__What you will do__
Quote all of the data below exactly, please.

· · · · · · ·

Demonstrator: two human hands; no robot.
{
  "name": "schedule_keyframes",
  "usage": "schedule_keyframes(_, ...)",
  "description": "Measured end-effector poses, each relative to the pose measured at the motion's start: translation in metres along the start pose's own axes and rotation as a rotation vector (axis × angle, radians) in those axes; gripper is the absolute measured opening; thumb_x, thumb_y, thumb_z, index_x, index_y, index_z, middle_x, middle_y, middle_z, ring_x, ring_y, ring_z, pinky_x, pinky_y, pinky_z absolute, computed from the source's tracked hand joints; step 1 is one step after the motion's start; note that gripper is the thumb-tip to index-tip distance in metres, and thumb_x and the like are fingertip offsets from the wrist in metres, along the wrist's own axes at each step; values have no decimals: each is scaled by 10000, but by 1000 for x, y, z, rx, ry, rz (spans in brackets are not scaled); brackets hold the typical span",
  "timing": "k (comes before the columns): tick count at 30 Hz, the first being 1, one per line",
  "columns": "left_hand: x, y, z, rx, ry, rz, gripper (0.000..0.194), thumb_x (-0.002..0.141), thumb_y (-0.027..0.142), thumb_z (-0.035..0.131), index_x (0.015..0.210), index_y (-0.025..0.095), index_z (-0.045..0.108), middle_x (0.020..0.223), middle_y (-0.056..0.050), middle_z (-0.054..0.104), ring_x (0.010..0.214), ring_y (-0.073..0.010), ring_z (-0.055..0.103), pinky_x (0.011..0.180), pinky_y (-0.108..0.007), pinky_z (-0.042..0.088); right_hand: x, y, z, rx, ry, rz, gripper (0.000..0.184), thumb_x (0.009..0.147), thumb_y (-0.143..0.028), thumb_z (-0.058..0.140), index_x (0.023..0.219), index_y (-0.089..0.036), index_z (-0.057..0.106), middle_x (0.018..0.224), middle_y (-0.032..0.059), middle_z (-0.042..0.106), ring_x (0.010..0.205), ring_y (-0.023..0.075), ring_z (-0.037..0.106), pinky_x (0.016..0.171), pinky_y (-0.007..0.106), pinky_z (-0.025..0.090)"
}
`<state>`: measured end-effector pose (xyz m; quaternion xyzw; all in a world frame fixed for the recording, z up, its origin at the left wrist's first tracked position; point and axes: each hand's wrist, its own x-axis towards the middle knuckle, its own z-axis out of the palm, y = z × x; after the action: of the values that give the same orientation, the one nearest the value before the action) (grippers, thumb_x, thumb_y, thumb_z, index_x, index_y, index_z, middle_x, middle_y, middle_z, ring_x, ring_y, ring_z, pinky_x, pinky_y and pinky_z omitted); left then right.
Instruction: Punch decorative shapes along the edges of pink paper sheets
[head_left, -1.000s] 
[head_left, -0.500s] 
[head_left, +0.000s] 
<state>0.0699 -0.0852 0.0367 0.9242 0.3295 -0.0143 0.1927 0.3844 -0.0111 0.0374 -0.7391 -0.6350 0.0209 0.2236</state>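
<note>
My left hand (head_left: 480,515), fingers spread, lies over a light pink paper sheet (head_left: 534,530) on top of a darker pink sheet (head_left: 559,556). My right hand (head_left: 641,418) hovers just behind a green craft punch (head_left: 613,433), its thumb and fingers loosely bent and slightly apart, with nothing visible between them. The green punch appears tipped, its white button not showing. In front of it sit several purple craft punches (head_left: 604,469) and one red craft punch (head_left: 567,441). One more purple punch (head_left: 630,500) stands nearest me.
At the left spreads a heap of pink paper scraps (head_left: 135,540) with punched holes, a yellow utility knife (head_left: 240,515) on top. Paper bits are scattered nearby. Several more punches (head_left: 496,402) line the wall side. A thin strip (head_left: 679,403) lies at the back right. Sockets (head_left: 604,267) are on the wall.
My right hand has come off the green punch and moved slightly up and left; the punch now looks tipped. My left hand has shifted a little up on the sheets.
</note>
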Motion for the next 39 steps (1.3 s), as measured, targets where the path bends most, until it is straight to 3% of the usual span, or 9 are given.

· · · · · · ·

__Exercise answer__
Demonstrator: two human hands; no robot.
{
  "name": "schedule_keyframes",
  "usage": "schedule_keyframes(_, ...)",
  "description": "Measured end-effector poses, each relative to the pose measured at the motion's start: translation in metres along the start pose's own axes and rotation as a rotation vector (axis × angle, radians) in those axes; gripper is the absolute measured opening; thumb_x, thumb_y, thumb_z, index_x, index_y, index_z, middle_x, middle_y, middle_z, ring_x, ring_y, ring_z, pinky_x, pinky_y, pinky_z absolute, computed from the source's tracked hand joints; step 1 is one step after the motion's start; note that gripper is the thumb-tip to index-tip distance in metres, and thumb_x and the like are fingertip offsets from the wrist in metres, along the wrist's own axes at each step; values have no decimals: each is scaled by 10000, but by 1000 for x, y, z, rx, ry, rz (spans in brackets are not scaled); brackets hold the typical span",
  "timing": "k (comes before the columns): tick count at 30 Hz, the first being 1, one per line",
  "columns": "left_hand: x, y, z, rx, ry, rz, gripper (0.000..0.194), thumb_x (-0.002..0.141), thumb_y (-0.027..0.142), thumb_z (-0.035..0.131), index_x (0.015..0.210), index_y (-0.025..0.095), index_z (-0.045..0.108), middle_x (0.020..0.223), middle_y (-0.056..0.050), middle_z (-0.054..0.104), ring_x (0.010..0.214), ring_y (-0.073..0.010), ring_z (-0.055..0.103), pinky_x (0.011..0.180), pinky_y (-0.108..0.007), pinky_z (-0.042..0.088); right_hand: x, y, z, rx, ry, rz, gripper (0.000..0.184), thumb_x (0.009..0.147), thumb_y (-0.143..0.028), thumb_z (-0.058..0.140), index_x (0.023..0.219), index_y (-0.089..0.036), index_z (-0.057..0.106), middle_x (0.018..0.224), middle_y (-0.032..0.059), middle_z (-0.042..0.106), ring_x (0.010..0.205), ring_y (-0.023..0.075), ring_z (-0.037..0.106), pinky_x (0.016..0.171), pinky_y (-0.007..0.106), pinky_z (-0.025..0.090)"
}
`<state>`: measured end-effector pose (xyz m; quaternion xyzw; all in a world frame fixed for the recording, z up, its origin at the left wrist's first tracked position; point and axes: each hand's wrist, its own x-axis towards the middle knuckle, its own z-axis out of the palm, y = z × x; after the action: of the values that give the same orientation, the one nearest the value before the action) (grippers, thumb_x, thumb_y, thumb_z, index_x, index_y, index_z, middle_x, middle_y, middle_z, ring_x, ring_y, ring_z, pinky_x, pinky_y and pinky_z omitted); left then right.
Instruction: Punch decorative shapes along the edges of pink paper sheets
[head_left, -1.000s] 
[head_left, -0.500s] 
[head_left, +0.000s] 
<state>0.0699 -0.0852 0.0367 0.9242 0.3295 -0.0143 0.1927 0.3844 -0.0111 0.0374 -0.7391 -0.6350 0.0209 0.2236</state>
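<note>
My left hand (head_left: 480,515), fingers spread, lies over a light pink paper sheet (head_left: 534,530) on top of a darker pink sheet (head_left: 559,556). My right hand (head_left: 641,418) hovers just behind a green craft punch (head_left: 613,433), its thumb and fingers loosely bent and slightly apart, with nothing visible between them. The green punch appears tipped, its white button not showing. In front of it sit several purple craft punches (head_left: 604,469) and one red craft punch (head_left: 567,441). One more purple punch (head_left: 630,500) stands nearest me.
At the left spreads a heap of pink paper scraps (head_left: 135,540) with punched holes, a yellow utility knife (head_left: 240,515) on top. Paper bits are scattered nearby. Several more punches (head_left: 496,402) line the wall side. A thin strip (head_left: 679,403) lies at the back right. Sockets (head_left: 604,267) are on the wall.
My right hand has come off the green punch and moved slightly up and left; the punch now looks tipped. My left hand has shifted a little up on the sheets.
</note>
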Motion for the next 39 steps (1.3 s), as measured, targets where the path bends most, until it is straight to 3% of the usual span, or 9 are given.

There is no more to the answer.